As an organization focused on providing and building impactful work-based learning opportunities for students, an outcome “win” comes any time a GPS Ed graduating student accepts a job offer and hires on with one of our business partners. When this happens, all parties have done something right in helping a young person successfully navigate through career exploration toward a career opportunity.
But sometimes that doesn’t happen. Sometimes a student does not decide to stay with the business and lands elsewhere leaving everyone to wonder “Why?” or “What could we have done differently?”
The idea of ‘recruiting’ is often seen as the efforts to build a funnel of prospective employees to apply, interview, and say “yes” to becoming an employee – and then the recruitment process is done. Wrong.
“ALWAYS be recruiting.”
Recruiting an employee isn’t done simply when they are working for you. It is your retention strategy. What are you doing to continuously recruit your employees to stay at your company/organization? What are you doing to prioritize them? Grow them? Appreciate them? Acknowledge them? Motivate them? Compensate them?
Gone are the days of an employee hiring and working the next 20, 30, 40, sometimes even 50, years of their life at the same job. Rather than lament the days of old when “loyalty meant something”, it’s time to adopt an “always be recruiting” mentality to employee retention.
“If I would have known he was unhappy I would have….”
“I wish she would have told me she was looking for….”
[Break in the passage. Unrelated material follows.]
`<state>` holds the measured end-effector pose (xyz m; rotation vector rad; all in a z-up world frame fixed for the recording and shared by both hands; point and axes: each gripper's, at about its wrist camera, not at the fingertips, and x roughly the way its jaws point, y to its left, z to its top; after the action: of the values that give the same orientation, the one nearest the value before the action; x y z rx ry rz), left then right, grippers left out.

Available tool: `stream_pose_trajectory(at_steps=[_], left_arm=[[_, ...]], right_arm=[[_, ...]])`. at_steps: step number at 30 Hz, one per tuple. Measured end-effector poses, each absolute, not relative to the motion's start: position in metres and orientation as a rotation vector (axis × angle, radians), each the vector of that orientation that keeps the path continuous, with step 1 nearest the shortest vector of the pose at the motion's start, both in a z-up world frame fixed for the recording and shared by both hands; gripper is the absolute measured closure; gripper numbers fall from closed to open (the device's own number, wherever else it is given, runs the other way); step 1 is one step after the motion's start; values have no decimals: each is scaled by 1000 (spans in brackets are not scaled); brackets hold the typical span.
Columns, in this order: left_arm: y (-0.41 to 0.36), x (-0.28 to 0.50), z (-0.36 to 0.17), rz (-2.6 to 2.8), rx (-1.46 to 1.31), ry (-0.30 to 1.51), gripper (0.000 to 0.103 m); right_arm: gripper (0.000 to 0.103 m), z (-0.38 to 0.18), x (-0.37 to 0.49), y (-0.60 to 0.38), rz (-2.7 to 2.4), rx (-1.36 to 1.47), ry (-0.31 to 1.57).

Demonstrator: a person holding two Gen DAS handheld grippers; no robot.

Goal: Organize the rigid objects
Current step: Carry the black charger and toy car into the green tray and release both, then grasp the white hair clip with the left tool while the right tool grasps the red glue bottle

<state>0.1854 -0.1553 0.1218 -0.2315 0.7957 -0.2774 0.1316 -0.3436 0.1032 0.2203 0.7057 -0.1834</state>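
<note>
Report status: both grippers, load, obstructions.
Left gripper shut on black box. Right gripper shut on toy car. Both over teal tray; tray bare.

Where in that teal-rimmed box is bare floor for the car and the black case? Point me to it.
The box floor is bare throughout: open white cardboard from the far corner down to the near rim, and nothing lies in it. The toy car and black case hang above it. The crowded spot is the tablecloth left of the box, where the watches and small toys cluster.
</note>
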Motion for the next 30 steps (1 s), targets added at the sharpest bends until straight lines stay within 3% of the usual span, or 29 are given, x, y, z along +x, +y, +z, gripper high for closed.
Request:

“If I would have known she just wanted…”
How often do employers make the mistake of saying these phrases AFTER an employee (or work-based learning student) has made the decision to leave? Instead, if employers asked themselves the question, “If I knew he or she was going to leave us tomorrow, what would I have done differently yesterday and do differently today to retain them?” That perspective switch leads to a mindset shift of actively recruiting current employees in an effort to retain them.
Patrick Dolan, a national expert on workforce solutions at a recent presentation on “The Vanishing Workforce”, said that each company has A, B, and C level employees – with A and B level being those most valuable to retain. The closer an employee gets to being ‘A level’ the more important the recruitment efforts become. ‘A level’ employees have options and there is a chance they are being recruited actively or passively by outside forces.
Dolan stressed the importance an employer’s culture has on their recruitment retention strategy. Be the “employer of choice” through your culture. Culture is not a buzzword thrown around in senior leadership meetings. Culture is the way employees’ hearts and stomachs feel on Sunday night before they return to work. A company has a culture, whether intentional or not, – what is it and why is it that way? Is it helping or hurting the recruitment retention strategy?
For employers who participate in work-based learning opportunities for students, it is important to identify what recruitment retention strategy is being communicated. Employers who participate in work-based learning have a unique opportunity to show high school students their recruitment retention strategy and what makes them an employer of choice. Certainly, it is worth noting that when working with those under the age of 20, life interests, situations, and challenges arise which may completely negate even the best recruitment retention strategy. But if an employer hopes to retain their on-site work-based learning students (especially those who project as having ‘A level’ potential), a few key questions (and answers) should be prioritized:
- Do you know who they are?: Teenagers are part of the Gen Z generation and are very different, and in some ways also very similar, to the generations that have come before them. Knowing what they want, need, and value and what makes them who they are is key.
- Is your compensation (truly) competitive?: This is tricky because there is a cost associated with this, but compensation matters as a recruitment retention strategy and may have more value than trying to replace lost employees/knowledge/talent. Gen Z is a financially conservative generation who has seen past generations before them deal with financial hardship and debt, and they are willing to change jobs to pursue a higher-paying and more financially stable job. Is your compensation package and retention strategy showing them they are valued and that you are willing to pay at or more than their other options are?
- Have you shown them their career pathway?: Gen Z wants to know how they can advance in their career and your plan for helping them get there. Don’t wait for them to ask you about this, be proactive in your approach to tangibly showing them the opportunities available.
- What is your culture like?: As mentioned, you have a culture whether intentional or not. Is it caring? Is it inclusive? Is it supportive? Are they just another ‘number’ as an employee or do they feel a part of a team/family? Have you/are you intentionally communicating to them the fact you appreciate and value them as part of your company? What intentional steps do you take to make sure the answers to these questions are what you want them to be? Culture matters to Gen Z.
- What is your why?: Purpose matters to Gen Z. What are you doing to make people’s lives better, affect the environment, support a social cause, etc.? If not the specific job/work, what is your company doing to support social/community causes?
Employers who consider all of these factors and see recruiting as an ongoing process will have happier employees, less turnover, and ultimately, a better bottom line.